I’d played a few lunchtime games with Steve and the other jocks who worked in the Capitol Building. I wasn’t too crazy about the competition. Most of them played basketball like Ted Bundy, hiding a pathologically violent core beneath a handsome white-collar exterior. They were either former basketball stars angry about their diminishing skills, or ex-wrestlers and ex-linebackers still trying to play their favorite sport.
“I’m not interested in getting beat up,” I said.
“No, man, it’s a friendly game,” Steve said.
“Lawyers are never friendly.”
“Come on, we need you, man. I already told them you’d play. I said you were da bomb.”
“Steve, I’m only going to play if you promise never to call me da bomb again.”
That next Wednesday I found St. Joseph’s Elementary School, the small gym the lawyers rented once a week. Seven of the regulars showed, and I made eight, good enough for full-court four-on-four. As we shot for teams, I sized up the competition. I knew Steve was average, and five of the others couldn’t hit a jump shot standing by themselves, but one big white guy looked loose and quick.
“What kind of lawyers are these guys?” I asked Steve.
“Mostly public defenders,” he said.
“And who’s the big guy?”
“That’s Big Bill. He’s a prosecutor. He can play.”
And Big Bill could play. On the first possession, he posted me up on the low box, caught an entry pass, spun to his right, hooked me with his right arm, and dropped in a left-handed scoop shot.
“Nice move,” I said as we ran down the court.
“The first of many,” Big Bill said. I couldn’t believe it. Thirty seconds into the first game, and he was trash-talking. Lawyers! Seeking vengeance, I made meaningful eye contact with Steve, cut back door on Big Bill, took the bounce pass from Steve, and grease-dunked it, meaning I barely slid the ball over the oily rim. My dunk was more than kin and less than kind.
The lawyers went crazy. Gerald Ford was in office the last time any of them had dunked it.
“Hey, Big Bill,” I said. “How’d you like that?”
“It doesn’t count,” he said.
“What doesn’t count?”
“There’s no dunking.”
“What are you talking about?”
“There’s no dunking. House rule.”
“Can you even touch the rim?”
“Doesn’t matter. No basket.”
“Come on, man,” I said. “Dunking is part of my game.”

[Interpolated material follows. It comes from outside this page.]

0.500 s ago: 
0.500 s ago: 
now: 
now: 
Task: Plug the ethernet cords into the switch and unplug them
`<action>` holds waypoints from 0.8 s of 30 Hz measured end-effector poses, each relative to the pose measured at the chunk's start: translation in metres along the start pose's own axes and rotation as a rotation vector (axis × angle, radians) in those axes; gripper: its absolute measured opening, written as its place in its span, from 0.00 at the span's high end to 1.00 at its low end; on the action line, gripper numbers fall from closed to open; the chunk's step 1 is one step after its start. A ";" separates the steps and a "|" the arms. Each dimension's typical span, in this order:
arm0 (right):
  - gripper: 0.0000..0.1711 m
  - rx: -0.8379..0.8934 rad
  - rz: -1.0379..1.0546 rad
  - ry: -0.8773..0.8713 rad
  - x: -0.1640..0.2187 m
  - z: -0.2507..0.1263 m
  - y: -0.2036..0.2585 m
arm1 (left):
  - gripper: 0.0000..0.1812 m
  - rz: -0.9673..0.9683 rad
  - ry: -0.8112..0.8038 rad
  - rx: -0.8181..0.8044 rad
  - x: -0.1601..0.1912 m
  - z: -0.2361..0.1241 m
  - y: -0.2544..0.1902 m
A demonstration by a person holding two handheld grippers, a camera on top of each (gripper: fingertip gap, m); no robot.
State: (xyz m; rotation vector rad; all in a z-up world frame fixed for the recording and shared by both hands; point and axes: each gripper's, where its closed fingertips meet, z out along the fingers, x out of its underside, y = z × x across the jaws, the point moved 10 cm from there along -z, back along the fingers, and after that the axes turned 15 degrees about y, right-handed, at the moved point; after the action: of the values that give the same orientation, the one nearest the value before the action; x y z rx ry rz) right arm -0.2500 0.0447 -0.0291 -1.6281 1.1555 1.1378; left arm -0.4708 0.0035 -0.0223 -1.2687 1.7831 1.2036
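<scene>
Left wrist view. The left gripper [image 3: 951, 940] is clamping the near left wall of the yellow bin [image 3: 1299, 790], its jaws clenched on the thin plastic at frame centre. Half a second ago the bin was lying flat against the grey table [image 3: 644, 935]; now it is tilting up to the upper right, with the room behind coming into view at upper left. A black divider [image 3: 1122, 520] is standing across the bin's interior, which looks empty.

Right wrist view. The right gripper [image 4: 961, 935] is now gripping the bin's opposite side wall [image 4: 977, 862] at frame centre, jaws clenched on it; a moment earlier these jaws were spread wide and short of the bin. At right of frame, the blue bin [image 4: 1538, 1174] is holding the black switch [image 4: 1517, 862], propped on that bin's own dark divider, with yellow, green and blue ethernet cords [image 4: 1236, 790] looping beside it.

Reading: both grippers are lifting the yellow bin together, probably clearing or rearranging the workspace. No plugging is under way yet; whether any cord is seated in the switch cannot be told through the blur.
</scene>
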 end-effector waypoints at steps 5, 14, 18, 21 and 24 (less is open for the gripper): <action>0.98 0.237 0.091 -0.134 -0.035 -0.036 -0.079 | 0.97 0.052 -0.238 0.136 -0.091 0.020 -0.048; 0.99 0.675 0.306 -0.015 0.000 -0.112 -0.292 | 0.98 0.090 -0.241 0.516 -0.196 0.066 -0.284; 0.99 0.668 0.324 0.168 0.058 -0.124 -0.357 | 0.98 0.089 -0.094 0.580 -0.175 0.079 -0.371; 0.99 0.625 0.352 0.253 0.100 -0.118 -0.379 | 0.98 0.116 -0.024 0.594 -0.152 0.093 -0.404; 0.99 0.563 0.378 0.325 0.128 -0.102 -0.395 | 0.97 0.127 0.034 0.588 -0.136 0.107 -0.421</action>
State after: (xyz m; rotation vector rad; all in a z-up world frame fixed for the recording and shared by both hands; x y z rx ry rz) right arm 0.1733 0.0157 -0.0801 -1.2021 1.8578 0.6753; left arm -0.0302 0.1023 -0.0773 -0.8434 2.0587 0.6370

What a lie! In games with players of equal ability, I dunked probably once every three months.
“Hey, come on, Bill,” Steve said. “He’s new. He didn’t know.”
“He knows now. No basket.”
Big Bill was a smug bastard, but I wanted to play ball more than I wanted to argue.
“It’s all right, Steve,” I said. “We’ll get it back.”
Big Bill tossed the ball to his short point guard and jogged down the court. He posted up me again on the low box, took another entry pass, and spun on me. But I was ready this time and blocked his shot. Steve picked up the loose ball and raced toward our basket. I ran right behind him, calling out my position, and Steve dropped a nifty bounce pass back to me. Angry and righteous, I leaped high for the dunk, higher than I’d been in many years, and rose a good foot above the rim, but dropped the ball down through the net instead of dunking it.